## Given material:
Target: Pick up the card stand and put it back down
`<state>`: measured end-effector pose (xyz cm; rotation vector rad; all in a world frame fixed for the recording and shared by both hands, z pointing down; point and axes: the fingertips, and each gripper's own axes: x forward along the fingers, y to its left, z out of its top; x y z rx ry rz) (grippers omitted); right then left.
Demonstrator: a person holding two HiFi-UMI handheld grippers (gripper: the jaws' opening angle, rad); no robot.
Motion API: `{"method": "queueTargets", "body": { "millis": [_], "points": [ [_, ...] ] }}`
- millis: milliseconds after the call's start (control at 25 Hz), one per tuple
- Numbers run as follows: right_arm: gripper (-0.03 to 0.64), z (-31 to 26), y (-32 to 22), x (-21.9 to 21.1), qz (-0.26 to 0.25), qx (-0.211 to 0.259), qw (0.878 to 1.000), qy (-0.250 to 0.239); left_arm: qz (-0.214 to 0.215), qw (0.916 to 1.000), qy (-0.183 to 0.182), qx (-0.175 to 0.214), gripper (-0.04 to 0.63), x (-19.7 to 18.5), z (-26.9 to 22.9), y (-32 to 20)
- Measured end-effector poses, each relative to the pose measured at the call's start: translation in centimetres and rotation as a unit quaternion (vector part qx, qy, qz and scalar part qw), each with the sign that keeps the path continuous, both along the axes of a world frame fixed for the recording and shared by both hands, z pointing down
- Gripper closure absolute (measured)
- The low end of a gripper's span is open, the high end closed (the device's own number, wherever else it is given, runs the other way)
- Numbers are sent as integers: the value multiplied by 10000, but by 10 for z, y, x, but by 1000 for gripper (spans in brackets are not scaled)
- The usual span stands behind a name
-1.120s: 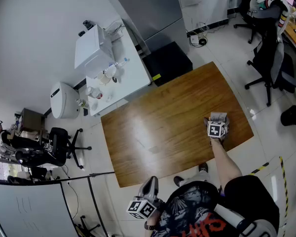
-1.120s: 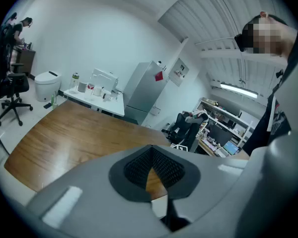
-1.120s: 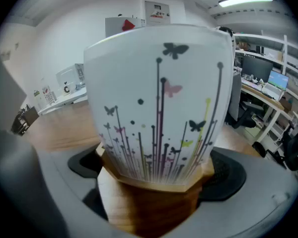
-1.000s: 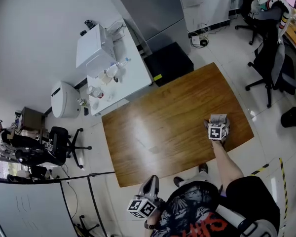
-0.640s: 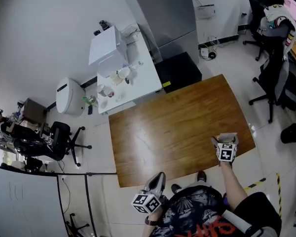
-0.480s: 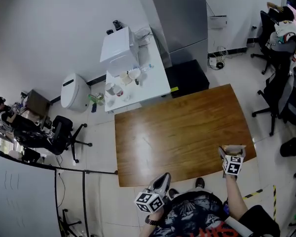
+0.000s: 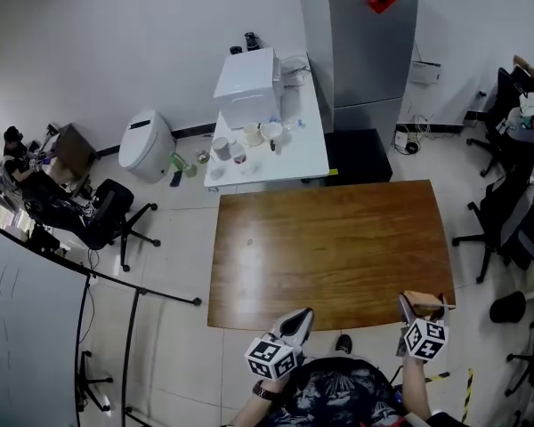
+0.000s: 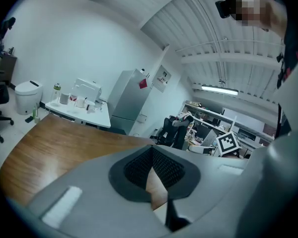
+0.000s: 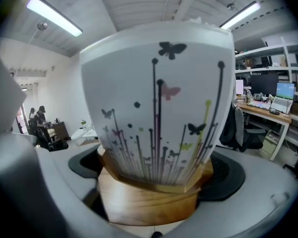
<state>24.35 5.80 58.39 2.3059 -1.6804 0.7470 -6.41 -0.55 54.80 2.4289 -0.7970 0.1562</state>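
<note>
The card stand point(image 9: 149, 202) is a wooden block carrying an upright white card point(image 9: 156, 108) printed with butterflies and thin stems. It fills the right gripper view, with my right gripper point(image 9: 151, 185) shut on the wooden base. Seen from the head, my right gripper point(image 7: 420, 310) holds the card stand point(image 7: 424, 302) at the near right corner of the brown wooden table point(image 7: 329, 247); whether the stand touches the tabletop I cannot tell. My left gripper point(image 7: 295, 325) hangs at the table's near edge, its pads point(image 8: 139, 167) pressed together on nothing.
Behind the table stands a white side table point(image 7: 285, 149) with a white appliance point(image 7: 246, 85) and cups, a grey fridge point(image 7: 369, 43) and a black box point(image 7: 360, 154). Office chairs point(image 7: 507, 221) stand at the right, a black chair point(image 7: 107, 212) and a metal frame point(image 7: 129, 310) at the left.
My right gripper has drawn the card stand back from the table's right part to its near right corner. The head view has swung. The left gripper has hardly moved.
</note>
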Motion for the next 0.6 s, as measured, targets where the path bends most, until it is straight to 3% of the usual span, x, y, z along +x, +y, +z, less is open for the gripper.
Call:
{"method": "queueTargets", "body": {
  "millis": [320, 600],
  "points": [
    [48, -20, -11, -12, -178, 96, 9997, 127, -148, 9996, 245, -43, 598, -7, -3, -3],
    [49, -23, -36, -32, -577, 47, 9982, 181, -410, 9989, -3, -207, 598, -30, 10, -3]
  ]
}}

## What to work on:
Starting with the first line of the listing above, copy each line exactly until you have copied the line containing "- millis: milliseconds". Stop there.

## Task response:
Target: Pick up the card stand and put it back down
`<state>`: measured end-effector pose (xyz cm; rotation vector rad; all in a world frame fixed for the recording and shared by both hands, z pointing down; point and axes: the fingertips, and each gripper's own axes: x forward along the fingers, y to its left, z out of its top; x y z rx ry rz) (grippers omitted); right then left.
Demonstrator: a person holding two HiFi-UMI handheld grippers (gripper: the jaws' opening angle, rad); no robot.
Motion API: `{"method": "queueTargets", "body": { "millis": [_], "points": [ [_, ...] ] }}`
- millis: milliseconds after the call's start (control at 25 Hz), one per tuple

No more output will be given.